C’est à moi de vous demander ce que vous faites là toute seule !
Cette dernière sourit avant de dire : mais , c’est mon territoire et j’habite là depuis un certain temps
Toujours étonné, Khalil reprit : vivez-vous seule ici ?
_Bien sûr que non !
_ Dieu soit loué ; mais…. Ou sont vos compagnons ?
_ En vérité, je n’ai qu’un seul compagnon …plutôt une compagne
Et de montrer de ses doigt la vie : d’ailleurs la voici ; elle me suit toujours partout
Khalil caressa l’animal puis il regarda de nouveau les alentours .Comme s’il cherchait un habitat ou des traces humaines
-Rassurez-vous, personne n’y habite cette contrée .Je vis seule ici depuis plus de deux ans ; enfin depuis la mort de mon père
Khalil se contenta de lâcher : ah, bon !
La jeune fille réalisa aussitôt qu’elle avait assez parlé et qu’elle ne connaissait rien du jeune homme. Aussi, elle le lui demanda gentillement.Ce dernier lui raconta son histoire .Quand il s’arrêta de parler celle-ci lui dit :
_Le hasard fait bien les choses mais de manières différentes : moi aussi mon père était bûcheron. J’étais sa fille unique après la disparition de mon frère .Heureusement pour moi, je l’accompagnais dans la forêt pour couper le bois. Ainsi, j’ai vite appris à manier la hache comme lui.
Deux jours après le décès de mon père, je suis montée dans le bois pour faire ma première cueillette .C’est ainsi que j’ai trouvé cette biche ; elle venait de naitre et sa mère venait de succomber à ses blessures .Des chasseurs avaient dû l’abattre et elle s’était sauvée de justesse pour mettre au monde son petit.

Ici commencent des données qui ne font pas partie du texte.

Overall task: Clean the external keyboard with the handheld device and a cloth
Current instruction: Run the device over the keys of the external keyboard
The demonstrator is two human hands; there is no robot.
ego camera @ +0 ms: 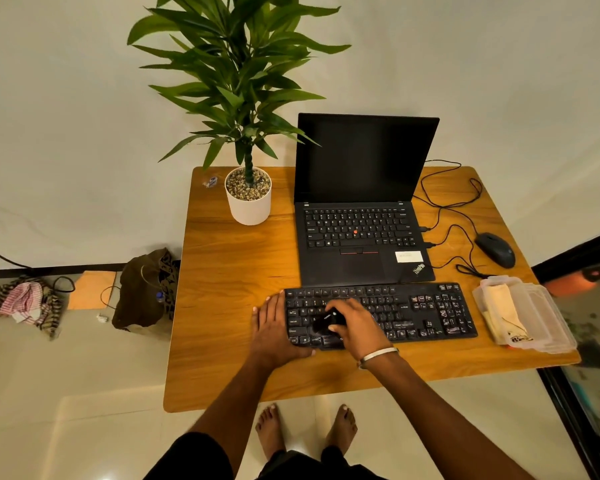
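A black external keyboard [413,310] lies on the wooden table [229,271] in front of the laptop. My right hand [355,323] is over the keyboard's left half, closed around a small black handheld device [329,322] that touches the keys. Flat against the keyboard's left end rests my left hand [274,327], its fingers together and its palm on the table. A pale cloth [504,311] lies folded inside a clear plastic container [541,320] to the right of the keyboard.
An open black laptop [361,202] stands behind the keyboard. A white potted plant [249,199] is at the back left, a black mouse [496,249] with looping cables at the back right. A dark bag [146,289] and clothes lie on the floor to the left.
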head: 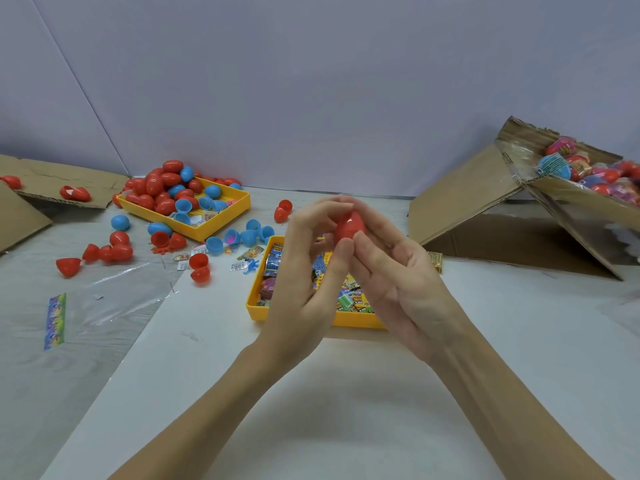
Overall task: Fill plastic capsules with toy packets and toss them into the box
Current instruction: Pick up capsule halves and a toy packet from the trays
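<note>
- At the far left, a cardboard flap lay on the table with a few red capsule pieces on it; nearer the viewer lay a clear plastic bag with a coloured header strip.
- Next came a yellow tray heaped with red and blue capsule halves, with more loose halves scattered on the table around it.
- At centre, the left hand and right hand met over a second yellow tray of toy packets. Fingers of both hands were curled round one red capsule, held upright with its long axis roughly vertical and its tip showing above the thumbs. It looked closed or nearly so; the seam was hidden, so that could not be told for certain.
- The box stood to the right and further back, tilted, its lined opening already holding filled capsules. From the fingers it lay up and to the right, so the right hand was the nearer one for the toss.
- Nothing stood between the hands and the box; only the box's front flap, sloping toward the table, lay along the way.
</note>
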A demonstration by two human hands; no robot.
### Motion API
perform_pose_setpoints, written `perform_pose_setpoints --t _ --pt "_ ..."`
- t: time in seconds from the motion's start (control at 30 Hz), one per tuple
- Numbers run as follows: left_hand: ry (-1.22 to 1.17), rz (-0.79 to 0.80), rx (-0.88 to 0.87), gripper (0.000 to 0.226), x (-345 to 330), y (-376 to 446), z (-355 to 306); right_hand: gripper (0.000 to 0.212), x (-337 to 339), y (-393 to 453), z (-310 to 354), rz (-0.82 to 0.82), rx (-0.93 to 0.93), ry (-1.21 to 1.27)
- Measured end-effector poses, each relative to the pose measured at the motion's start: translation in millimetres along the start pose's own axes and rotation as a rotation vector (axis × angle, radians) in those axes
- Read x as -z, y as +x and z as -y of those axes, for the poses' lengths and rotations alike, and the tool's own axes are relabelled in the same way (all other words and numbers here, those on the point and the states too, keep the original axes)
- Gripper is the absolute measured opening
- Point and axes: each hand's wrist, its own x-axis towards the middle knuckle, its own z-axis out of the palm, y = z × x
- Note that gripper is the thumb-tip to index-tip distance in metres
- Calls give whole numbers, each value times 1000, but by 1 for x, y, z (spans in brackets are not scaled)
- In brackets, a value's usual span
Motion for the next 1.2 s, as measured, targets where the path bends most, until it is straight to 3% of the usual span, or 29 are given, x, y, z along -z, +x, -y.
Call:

Alors je pris le petit animal et décidai de l’adopter. Chaque matin, je coupe du bois que je vends à des fermiers qui habitent à trois kilomètres d’ici. Eux en échange, ils me donnent des vivres et des provisions .
Khalil ne manqua pas d’admirer la bûcheronne : vous êtes vraiment courageuse et vous avez beaucoup de volonté
Mon frère et moi hélas, nous ne savons rien du métier de notre père .A présent , je réalise bien combien on a été égoïstes et flemmards.
Enfin, ce qui est fait et fait !
Aussitôt, la bûcheronne pria Khalil d’aller chercher ses compagnons et la rejoindre dans sa petite demeure qui se trouve derrière la colline.
Puis, elle le quitta

A suivre…….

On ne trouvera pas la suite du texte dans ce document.